(Recorded data)
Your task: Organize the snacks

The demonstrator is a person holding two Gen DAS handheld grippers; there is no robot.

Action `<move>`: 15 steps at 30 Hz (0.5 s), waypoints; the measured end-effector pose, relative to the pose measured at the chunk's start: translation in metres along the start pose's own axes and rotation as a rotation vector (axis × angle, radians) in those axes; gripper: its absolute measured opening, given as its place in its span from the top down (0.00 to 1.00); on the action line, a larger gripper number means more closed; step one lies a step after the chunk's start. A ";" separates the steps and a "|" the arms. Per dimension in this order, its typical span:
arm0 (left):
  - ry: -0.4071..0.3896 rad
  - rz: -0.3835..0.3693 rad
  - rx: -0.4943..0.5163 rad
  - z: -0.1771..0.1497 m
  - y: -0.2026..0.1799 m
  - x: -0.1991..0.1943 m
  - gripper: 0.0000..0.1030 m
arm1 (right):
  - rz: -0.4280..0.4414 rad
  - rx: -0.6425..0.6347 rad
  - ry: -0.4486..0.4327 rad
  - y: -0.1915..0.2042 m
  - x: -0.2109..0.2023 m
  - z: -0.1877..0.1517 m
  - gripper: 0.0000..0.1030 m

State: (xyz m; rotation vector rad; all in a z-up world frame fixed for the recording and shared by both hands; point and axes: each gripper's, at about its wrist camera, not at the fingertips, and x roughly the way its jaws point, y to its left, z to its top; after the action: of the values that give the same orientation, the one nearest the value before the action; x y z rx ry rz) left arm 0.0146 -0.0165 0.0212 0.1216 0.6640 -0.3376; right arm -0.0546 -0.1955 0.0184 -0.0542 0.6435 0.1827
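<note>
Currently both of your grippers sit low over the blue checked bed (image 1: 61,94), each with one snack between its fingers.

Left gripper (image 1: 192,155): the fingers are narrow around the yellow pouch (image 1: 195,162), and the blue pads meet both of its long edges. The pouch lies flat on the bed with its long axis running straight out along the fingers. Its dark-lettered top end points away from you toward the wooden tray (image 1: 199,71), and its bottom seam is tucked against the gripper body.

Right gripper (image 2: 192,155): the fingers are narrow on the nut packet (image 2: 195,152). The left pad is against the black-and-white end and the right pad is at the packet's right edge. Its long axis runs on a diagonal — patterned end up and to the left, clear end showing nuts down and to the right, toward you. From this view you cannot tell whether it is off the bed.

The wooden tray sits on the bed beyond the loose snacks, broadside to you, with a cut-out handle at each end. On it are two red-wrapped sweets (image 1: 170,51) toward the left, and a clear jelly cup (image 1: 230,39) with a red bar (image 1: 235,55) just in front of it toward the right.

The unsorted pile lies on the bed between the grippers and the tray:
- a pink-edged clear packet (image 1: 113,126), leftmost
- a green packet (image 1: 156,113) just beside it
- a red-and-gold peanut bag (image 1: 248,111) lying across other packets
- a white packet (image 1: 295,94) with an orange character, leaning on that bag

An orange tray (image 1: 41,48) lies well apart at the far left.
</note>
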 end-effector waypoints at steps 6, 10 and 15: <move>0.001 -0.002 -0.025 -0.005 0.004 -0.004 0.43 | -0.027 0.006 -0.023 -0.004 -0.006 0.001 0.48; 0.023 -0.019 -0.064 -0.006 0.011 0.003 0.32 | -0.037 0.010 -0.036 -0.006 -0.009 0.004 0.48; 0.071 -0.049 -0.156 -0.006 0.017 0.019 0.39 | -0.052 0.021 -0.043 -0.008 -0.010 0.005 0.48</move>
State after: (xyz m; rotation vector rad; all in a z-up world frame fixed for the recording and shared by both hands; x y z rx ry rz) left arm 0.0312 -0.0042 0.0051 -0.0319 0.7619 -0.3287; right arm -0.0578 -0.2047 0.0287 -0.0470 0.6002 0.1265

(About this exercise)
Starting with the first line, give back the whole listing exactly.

(Reply)
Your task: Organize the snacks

The demonstrator is a person holding two Gen DAS handheld grippers; there is no robot.

Action `<move>`: 15 steps at 30 Hz (0.5 s), waypoints; the measured end-effector pose, relative to the pose measured at the chunk's start: translation in metres along the start pose's own axes and rotation as a rotation vector (axis × angle, radians) in those axes; gripper: its absolute measured opening, given as its place in its span from the top down (0.00 to 1.00); on the action line, a larger gripper number means more closed; step one lies a step after the chunk's start. A ";" separates the steps and a "|" the arms. Per dimension in this order, its typical span:
arm0 (left):
  - ry: -0.4071..0.3896 rad
  - rz: -0.3835..0.3693 rad
  - rx: -0.4943..0.5163 rad
  - z: -0.1771..0.1497 m
  - y: -0.2026..0.1799 m
  - x: -0.1991..0.1943 m
  - gripper: 0.0000..0.1030 m
arm1 (right):
  - rz: -0.4280..0.4414 rad
  - rx: -0.6425..0.6347 rad
  - ry: -0.4486..0.4327 rad
  - y: -0.1915..0.2042 m
  - x: -0.2109..0.2023 m
  - z: -0.1877..0.1517 m
  - gripper: 0.0000..0.1030 m

State: (xyz m; rotation vector rad; all in a z-up world frame fixed for the recording and shared by both hands; point and axes: each gripper's, at about its wrist camera, not at the fingertips, and x roughly the way its jaws point, y to its left, z to its top; after the action: of the values that give the same orientation, the one nearest the value before the action; x y z rx ry rz) left arm 0.0146 -0.0165 0.0212 0.1216 0.6640 -0.3376; right arm -0.0546 -0.1955 0.0184 -0.0542 0.6435 0.1827
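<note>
Currently both of your grippers sit low over the blue checked bed (image 1: 61,94), each with one snack between its fingers.

Left gripper (image 1: 192,155): the fingers are narrow around the yellow pouch (image 1: 195,162), and the blue pads meet both of its long edges. The pouch lies flat on the bed with its long axis running straight out along the fingers. Its dark-lettered top end points away from you toward the wooden tray (image 1: 199,71), and its bottom seam is tucked against the gripper body.

Right gripper (image 2: 192,155): the fingers are narrow on the nut packet (image 2: 195,152). The left pad is against the black-and-white end and the right pad is at the packet's right edge. Its long axis runs on a diagonal — patterned end up and to the left, clear end showing nuts down and to the right, toward you. From this view you cannot tell whether it is off the bed.

The wooden tray sits on the bed beyond the loose snacks, broadside to you, with a cut-out handle at each end. On it are two red-wrapped sweets (image 1: 170,51) toward the left, and a clear jelly cup (image 1: 230,39) with a red bar (image 1: 235,55) just in front of it toward the right.

The unsorted pile lies on the bed between the grippers and the tray:
- a pink-edged clear packet (image 1: 113,126), leftmost
- a green packet (image 1: 156,113) just beside it
- a red-and-gold peanut bag (image 1: 248,111) lying across other packets
- a white packet (image 1: 295,94) with an orange character, leaning on that bag

An orange tray (image 1: 41,48) lies well apart at the far left.
</note>
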 end-effector waypoints at steps 6, 10 and 15: <move>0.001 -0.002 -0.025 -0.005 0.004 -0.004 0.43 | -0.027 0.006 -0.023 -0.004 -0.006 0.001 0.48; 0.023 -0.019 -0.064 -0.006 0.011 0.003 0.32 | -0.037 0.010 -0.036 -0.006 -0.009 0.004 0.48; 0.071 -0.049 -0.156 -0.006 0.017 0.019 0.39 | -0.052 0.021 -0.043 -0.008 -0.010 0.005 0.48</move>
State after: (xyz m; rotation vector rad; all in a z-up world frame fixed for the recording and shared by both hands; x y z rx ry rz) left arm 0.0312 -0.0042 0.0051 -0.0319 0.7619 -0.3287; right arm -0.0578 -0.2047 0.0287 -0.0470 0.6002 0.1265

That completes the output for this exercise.